**About this exercise**
Lines holding the string "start" in the listing below are to be copied.

**Given information**
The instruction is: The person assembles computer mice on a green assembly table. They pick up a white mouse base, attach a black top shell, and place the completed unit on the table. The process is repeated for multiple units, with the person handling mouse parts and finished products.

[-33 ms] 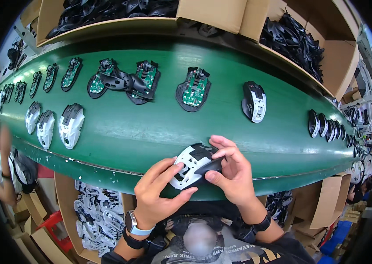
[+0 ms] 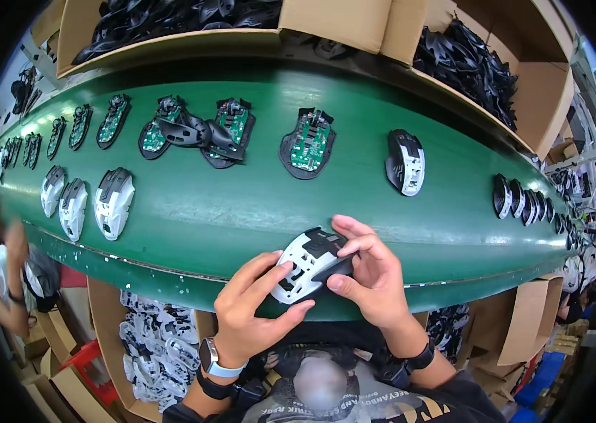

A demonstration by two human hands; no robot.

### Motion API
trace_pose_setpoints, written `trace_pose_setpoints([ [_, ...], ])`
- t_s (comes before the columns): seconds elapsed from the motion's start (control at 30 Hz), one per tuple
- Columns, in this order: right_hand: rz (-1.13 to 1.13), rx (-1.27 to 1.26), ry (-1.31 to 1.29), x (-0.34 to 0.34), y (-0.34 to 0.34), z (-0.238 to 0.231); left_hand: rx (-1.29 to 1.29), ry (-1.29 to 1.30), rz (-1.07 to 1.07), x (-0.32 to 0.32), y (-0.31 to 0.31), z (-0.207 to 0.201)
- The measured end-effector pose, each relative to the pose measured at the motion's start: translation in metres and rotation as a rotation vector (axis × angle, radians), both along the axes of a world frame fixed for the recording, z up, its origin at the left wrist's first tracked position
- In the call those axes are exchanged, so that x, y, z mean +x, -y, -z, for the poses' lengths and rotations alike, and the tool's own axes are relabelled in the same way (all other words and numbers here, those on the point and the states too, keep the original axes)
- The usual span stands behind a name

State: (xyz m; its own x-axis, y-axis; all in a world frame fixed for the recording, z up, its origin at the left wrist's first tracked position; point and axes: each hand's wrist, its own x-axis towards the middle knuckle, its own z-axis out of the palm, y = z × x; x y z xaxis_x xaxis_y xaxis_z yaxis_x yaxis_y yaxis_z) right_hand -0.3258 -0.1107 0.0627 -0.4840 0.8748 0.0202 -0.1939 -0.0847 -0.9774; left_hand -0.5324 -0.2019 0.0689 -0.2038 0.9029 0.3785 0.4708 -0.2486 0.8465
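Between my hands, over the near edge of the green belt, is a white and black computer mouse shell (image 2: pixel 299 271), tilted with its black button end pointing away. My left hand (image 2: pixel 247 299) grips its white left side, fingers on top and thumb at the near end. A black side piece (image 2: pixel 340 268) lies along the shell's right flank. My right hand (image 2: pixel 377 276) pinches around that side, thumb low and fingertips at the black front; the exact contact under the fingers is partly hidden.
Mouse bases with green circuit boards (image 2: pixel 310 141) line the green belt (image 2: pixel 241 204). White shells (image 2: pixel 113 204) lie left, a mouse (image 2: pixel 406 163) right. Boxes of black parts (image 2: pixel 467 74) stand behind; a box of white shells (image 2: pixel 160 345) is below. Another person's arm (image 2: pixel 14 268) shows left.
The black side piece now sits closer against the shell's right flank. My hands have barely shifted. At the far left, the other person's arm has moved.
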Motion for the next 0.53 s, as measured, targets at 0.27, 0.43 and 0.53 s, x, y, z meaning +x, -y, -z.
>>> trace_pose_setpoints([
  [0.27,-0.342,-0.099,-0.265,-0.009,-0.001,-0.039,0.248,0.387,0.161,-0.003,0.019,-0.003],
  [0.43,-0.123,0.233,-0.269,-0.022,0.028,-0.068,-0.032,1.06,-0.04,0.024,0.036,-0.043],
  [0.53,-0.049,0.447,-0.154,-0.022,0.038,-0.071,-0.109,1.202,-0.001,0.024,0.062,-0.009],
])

**Response to the exercise**
- t_s (comes before the columns): seconds elapsed from the motion's start (control at 30 Hz), one per tuple
- The measured end-effector pose, each relative to the pose measured at the motion's start: translation in metres and rotation as a rotation vector (axis × angle, radians), both along the axes of a world frame fixed for the recording, z up, its origin at the left wrist's first tracked position

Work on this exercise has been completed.